Given the death of the Java applet, it's a choice between a plug-in (like Adobe Flash) or JavaScript. Since JavaScript is the native language of the browser its performance is likely to outstrip the plug-ins (this is especially noticeable at load time when plug-ins have to initialize). Ultimately, native languages talking to native APIs tend to win.

Even Microsoft, who was always a bit of an outlier in the JavaScript world, is falling into line with Internet Explorer 8.

2. The Browser Speed Arms Race

JavaScript speed is important. It's so important that the major browser producers are in an arms race to speed up their JavaScript performance. Google Chrome has their V8 JavaScript Engine, Apple Safari has SquirrelFish, Mozilla FireFox has TraceMonkey and Microsoft and Opera are both optimizing their JavaScript engines.

And there are performance benchmarks for comparing browsers.

All this means that JavaScript performance will continue to improve.

3. JavaScript Goes Pro

JavaScript is a laughably badly designed language. And many JavaScript developers are webmasters turned coders. It's the Perl of the 21st century.

Or is it just a language that's sufficiently different from all the others that it's misunderstood.

It's actually a bit of both, but as JavaScript: The Good Parts points out, "There Is Still Good in Him, I Can Feel It!". Inside the messy exterior there's a gem of a language.

As professional programmers come to understand JavaScript, the language, and examples of how to write JavaScript, will become professional.

4. The JavaScript Library Community

The JavaScript library community is large and vibrant, and it's free and open source. If you want to see the future of software it's usually best to go where the geeks go, and that tends to be open source projects where they can win respect through technical excellence.

And major companies are putting muscle behind these libraries with initiatives like YUI.

Compare that to the offerings in the Flash Exchange which are very commercial and focussed on designers not coders.

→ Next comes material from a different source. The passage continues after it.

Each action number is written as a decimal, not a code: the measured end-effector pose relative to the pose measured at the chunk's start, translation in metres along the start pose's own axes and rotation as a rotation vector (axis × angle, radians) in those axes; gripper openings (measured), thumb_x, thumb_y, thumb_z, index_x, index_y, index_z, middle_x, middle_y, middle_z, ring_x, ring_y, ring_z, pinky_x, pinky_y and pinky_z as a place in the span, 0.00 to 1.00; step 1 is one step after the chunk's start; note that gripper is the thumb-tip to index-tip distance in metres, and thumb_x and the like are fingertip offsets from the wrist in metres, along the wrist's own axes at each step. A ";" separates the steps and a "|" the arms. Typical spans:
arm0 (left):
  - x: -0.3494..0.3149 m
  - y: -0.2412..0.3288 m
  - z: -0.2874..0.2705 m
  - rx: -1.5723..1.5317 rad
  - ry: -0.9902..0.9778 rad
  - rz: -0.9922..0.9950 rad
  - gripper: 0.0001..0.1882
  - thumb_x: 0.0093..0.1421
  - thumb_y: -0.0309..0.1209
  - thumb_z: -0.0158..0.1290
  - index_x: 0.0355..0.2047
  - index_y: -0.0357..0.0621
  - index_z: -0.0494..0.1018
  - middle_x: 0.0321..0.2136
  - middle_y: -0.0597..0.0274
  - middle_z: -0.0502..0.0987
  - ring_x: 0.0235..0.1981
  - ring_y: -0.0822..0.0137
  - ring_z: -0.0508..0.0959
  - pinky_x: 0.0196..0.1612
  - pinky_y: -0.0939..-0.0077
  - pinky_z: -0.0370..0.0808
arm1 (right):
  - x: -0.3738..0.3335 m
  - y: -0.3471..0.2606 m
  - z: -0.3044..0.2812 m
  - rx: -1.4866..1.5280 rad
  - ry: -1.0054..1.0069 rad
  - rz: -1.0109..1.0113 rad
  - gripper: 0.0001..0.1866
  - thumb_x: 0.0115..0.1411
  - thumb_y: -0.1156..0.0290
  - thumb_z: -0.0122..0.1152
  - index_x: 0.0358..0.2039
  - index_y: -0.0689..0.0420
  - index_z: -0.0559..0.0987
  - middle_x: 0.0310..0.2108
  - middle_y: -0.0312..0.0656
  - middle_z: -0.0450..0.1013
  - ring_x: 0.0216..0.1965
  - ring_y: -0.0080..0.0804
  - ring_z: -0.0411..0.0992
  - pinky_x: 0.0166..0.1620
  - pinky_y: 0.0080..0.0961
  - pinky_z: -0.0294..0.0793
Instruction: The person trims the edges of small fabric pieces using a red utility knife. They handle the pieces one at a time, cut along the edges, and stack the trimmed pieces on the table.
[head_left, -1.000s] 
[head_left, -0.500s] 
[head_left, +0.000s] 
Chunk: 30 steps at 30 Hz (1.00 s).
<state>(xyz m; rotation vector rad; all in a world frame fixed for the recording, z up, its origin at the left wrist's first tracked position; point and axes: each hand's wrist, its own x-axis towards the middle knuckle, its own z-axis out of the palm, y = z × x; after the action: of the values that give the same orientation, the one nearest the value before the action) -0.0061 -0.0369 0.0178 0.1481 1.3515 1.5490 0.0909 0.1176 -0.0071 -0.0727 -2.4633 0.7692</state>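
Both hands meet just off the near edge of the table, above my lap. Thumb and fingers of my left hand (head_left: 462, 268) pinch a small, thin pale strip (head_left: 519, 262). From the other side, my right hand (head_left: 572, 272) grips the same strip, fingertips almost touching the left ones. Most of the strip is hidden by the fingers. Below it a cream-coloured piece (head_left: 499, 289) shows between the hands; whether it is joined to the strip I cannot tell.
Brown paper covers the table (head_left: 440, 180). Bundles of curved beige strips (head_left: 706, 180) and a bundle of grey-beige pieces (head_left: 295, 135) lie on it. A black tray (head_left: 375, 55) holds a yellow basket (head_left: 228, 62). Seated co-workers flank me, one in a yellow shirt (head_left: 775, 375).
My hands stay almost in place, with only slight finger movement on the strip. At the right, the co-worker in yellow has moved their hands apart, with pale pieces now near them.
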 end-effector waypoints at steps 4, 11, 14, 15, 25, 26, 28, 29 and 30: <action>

5. Adobe Flash is missing on the Android, BlackBerry and iPhone

Yet, JavaScript is present on all three without having to install anything. That means that your Flash application is automatically unavailable on the fastest growing web-based platforms out there.


If you are not trying to learn JavaScript now, you should be. JavaScript will be the web platform language and as libraries and implementations become faster and richer it will challenge and topple the plug-ins.